### Exercise requirements
Check each line of the data below for the string "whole", then state how many have it and nothing else.

[Dataset records]

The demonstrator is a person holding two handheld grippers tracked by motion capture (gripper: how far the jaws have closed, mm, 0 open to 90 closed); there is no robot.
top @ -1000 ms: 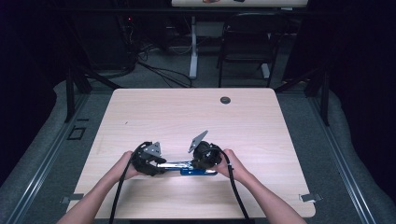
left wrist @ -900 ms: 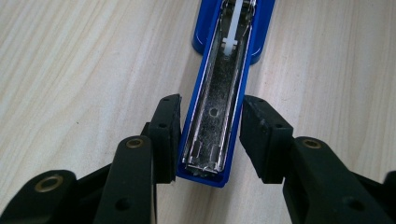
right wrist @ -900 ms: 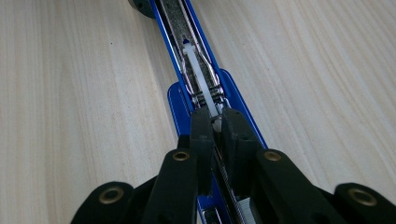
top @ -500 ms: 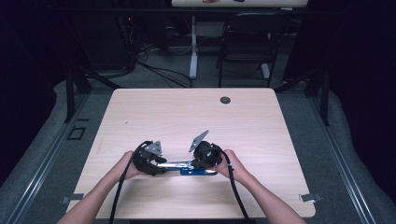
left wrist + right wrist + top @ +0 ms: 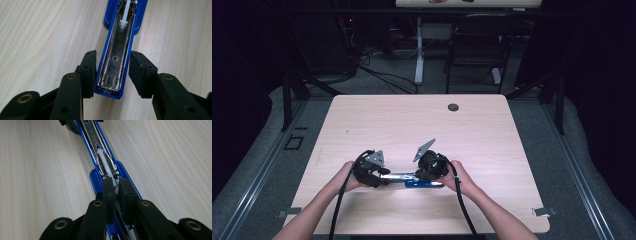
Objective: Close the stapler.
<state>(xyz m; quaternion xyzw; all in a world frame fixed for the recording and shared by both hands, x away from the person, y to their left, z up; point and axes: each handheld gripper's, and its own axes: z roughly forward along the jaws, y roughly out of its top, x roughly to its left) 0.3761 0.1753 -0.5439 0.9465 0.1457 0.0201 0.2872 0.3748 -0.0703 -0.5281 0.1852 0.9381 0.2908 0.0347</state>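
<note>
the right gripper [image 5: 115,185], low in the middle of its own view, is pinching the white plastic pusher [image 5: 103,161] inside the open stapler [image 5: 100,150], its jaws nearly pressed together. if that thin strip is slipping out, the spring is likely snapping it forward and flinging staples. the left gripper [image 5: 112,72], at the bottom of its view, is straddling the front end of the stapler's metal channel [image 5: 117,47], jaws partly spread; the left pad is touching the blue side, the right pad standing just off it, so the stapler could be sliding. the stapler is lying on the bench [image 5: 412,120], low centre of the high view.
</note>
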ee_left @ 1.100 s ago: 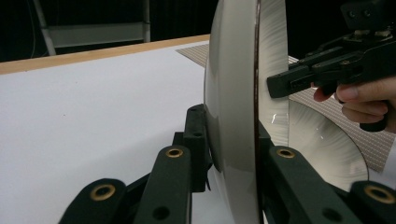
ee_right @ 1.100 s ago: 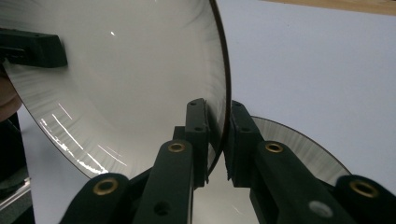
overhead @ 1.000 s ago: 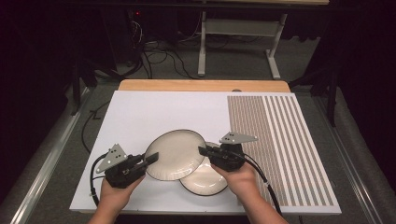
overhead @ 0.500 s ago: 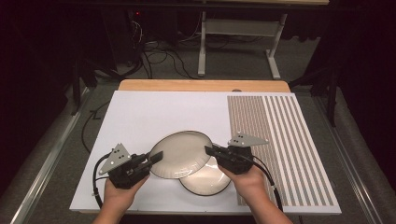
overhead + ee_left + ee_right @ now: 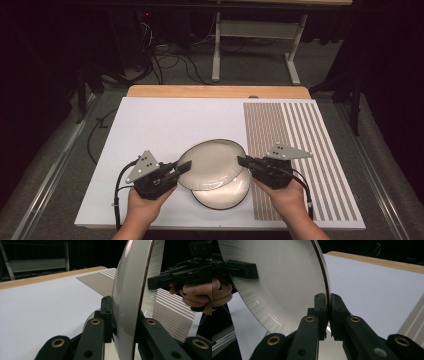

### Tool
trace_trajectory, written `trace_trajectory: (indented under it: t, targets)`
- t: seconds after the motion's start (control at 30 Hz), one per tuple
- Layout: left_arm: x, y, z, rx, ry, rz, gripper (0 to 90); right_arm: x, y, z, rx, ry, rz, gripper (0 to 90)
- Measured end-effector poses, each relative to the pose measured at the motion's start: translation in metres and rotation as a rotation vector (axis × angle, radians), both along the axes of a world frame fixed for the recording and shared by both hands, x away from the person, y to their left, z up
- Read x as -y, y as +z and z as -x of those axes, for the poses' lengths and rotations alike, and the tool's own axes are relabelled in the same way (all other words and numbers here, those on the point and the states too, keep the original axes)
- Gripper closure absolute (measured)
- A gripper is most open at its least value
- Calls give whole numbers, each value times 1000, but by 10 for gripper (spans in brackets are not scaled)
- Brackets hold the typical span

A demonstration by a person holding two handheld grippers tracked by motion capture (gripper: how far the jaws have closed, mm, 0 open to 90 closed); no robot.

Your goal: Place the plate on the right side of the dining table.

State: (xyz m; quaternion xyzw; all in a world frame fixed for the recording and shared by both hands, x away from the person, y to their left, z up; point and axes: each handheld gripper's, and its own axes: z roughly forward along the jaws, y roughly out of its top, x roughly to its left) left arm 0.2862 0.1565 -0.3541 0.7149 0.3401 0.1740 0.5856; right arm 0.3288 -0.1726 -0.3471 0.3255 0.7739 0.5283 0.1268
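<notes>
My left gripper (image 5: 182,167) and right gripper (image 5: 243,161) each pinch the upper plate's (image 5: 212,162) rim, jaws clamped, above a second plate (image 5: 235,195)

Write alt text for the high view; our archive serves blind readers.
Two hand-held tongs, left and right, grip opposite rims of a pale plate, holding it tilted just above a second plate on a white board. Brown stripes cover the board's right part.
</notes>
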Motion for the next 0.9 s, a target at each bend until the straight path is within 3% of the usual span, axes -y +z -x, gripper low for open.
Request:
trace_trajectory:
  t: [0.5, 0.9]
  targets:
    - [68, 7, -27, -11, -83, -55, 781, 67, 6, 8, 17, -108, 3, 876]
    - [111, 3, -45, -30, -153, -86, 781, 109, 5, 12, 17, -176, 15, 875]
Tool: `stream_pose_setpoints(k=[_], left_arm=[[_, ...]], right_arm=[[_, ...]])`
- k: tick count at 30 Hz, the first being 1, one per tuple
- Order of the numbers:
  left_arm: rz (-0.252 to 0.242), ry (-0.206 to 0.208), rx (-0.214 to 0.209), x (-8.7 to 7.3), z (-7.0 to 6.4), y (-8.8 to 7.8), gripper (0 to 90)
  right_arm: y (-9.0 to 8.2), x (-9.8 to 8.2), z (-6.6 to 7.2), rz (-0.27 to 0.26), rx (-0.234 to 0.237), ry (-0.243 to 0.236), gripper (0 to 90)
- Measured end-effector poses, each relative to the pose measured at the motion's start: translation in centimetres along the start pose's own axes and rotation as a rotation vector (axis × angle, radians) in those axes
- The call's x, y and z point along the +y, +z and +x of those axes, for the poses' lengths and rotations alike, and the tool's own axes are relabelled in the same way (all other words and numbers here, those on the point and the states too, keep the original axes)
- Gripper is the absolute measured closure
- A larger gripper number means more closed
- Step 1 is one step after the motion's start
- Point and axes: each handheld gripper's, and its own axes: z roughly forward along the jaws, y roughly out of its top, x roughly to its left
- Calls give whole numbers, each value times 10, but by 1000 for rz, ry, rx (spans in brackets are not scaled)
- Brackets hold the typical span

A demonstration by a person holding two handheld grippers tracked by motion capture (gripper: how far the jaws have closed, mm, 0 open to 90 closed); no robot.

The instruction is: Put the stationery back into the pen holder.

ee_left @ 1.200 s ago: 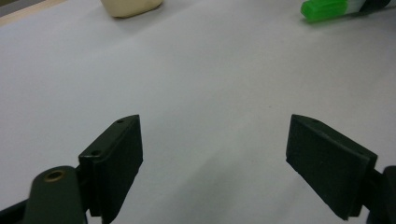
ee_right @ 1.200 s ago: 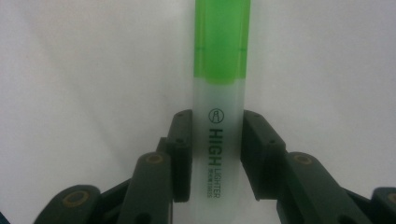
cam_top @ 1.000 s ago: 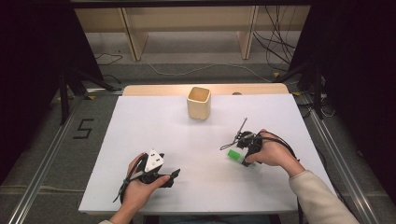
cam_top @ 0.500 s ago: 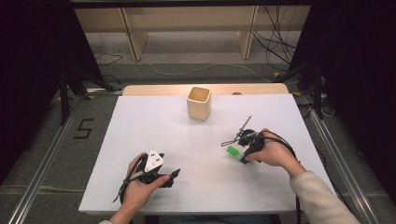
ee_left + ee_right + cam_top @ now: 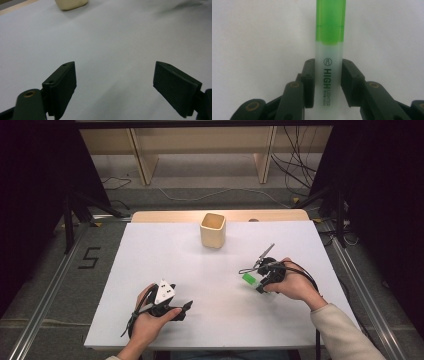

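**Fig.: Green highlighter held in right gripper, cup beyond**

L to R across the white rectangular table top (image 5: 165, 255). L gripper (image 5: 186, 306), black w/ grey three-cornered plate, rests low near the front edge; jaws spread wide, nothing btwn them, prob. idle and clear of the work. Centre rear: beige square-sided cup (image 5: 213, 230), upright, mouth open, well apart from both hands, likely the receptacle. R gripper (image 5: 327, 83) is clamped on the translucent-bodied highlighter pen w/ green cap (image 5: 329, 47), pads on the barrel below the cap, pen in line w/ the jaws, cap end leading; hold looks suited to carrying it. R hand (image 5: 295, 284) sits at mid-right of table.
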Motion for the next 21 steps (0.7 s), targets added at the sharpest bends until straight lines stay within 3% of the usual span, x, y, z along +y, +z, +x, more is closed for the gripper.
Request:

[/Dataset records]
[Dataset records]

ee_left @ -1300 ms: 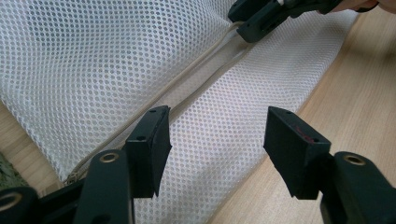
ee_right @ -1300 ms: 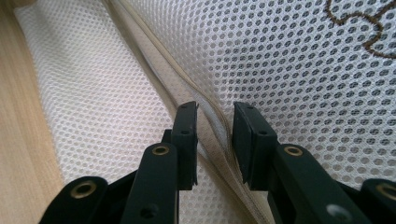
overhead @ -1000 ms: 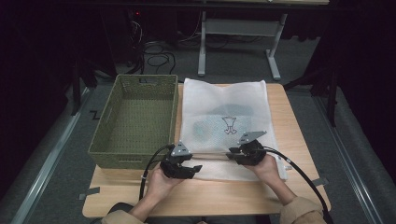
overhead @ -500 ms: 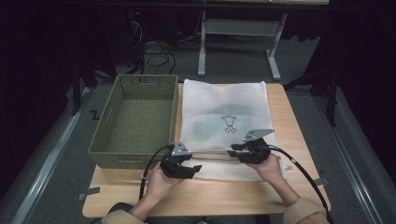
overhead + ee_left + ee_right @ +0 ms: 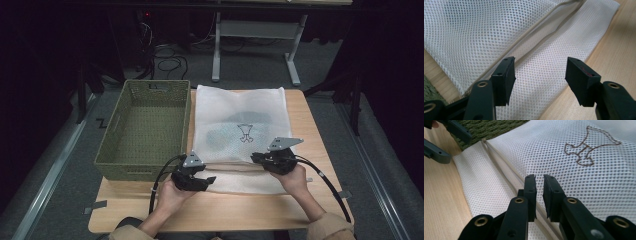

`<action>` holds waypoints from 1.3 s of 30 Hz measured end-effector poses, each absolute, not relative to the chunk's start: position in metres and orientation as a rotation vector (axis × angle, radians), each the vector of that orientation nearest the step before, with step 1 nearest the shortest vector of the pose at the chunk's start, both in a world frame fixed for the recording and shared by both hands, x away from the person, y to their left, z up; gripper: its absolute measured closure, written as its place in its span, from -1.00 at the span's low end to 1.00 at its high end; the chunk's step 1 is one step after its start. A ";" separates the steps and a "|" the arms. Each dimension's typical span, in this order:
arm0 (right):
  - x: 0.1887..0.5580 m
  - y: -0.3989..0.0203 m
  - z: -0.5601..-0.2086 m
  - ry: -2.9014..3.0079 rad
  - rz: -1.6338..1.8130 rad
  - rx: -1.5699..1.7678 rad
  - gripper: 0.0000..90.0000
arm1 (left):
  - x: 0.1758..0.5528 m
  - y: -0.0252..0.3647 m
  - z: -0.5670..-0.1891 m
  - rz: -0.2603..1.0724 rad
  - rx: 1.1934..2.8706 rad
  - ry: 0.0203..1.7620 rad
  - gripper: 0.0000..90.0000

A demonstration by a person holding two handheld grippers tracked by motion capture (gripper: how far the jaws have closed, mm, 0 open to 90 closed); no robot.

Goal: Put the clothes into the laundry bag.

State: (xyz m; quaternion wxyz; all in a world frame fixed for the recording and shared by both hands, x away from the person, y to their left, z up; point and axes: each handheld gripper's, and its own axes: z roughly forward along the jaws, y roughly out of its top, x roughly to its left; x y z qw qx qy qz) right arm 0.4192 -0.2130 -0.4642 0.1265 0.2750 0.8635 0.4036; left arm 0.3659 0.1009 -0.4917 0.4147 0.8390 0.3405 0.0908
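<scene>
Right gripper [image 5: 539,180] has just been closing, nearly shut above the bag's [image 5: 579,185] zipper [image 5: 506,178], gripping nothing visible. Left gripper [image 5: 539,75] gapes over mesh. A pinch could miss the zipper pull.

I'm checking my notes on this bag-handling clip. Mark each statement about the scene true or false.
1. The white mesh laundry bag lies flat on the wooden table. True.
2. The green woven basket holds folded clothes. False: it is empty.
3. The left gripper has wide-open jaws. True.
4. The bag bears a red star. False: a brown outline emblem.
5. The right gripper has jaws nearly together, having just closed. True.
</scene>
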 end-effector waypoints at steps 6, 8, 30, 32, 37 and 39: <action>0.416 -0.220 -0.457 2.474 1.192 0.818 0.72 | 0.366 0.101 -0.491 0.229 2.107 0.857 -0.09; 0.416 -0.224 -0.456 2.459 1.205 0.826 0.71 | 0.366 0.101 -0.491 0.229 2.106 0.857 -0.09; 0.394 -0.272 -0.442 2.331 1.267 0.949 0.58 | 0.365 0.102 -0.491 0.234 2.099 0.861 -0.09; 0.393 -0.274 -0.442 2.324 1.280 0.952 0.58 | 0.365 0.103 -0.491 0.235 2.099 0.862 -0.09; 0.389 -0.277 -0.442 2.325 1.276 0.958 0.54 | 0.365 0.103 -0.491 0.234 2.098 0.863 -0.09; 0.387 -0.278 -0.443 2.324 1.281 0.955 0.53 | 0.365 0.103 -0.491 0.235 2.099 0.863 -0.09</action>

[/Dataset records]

### Response box
2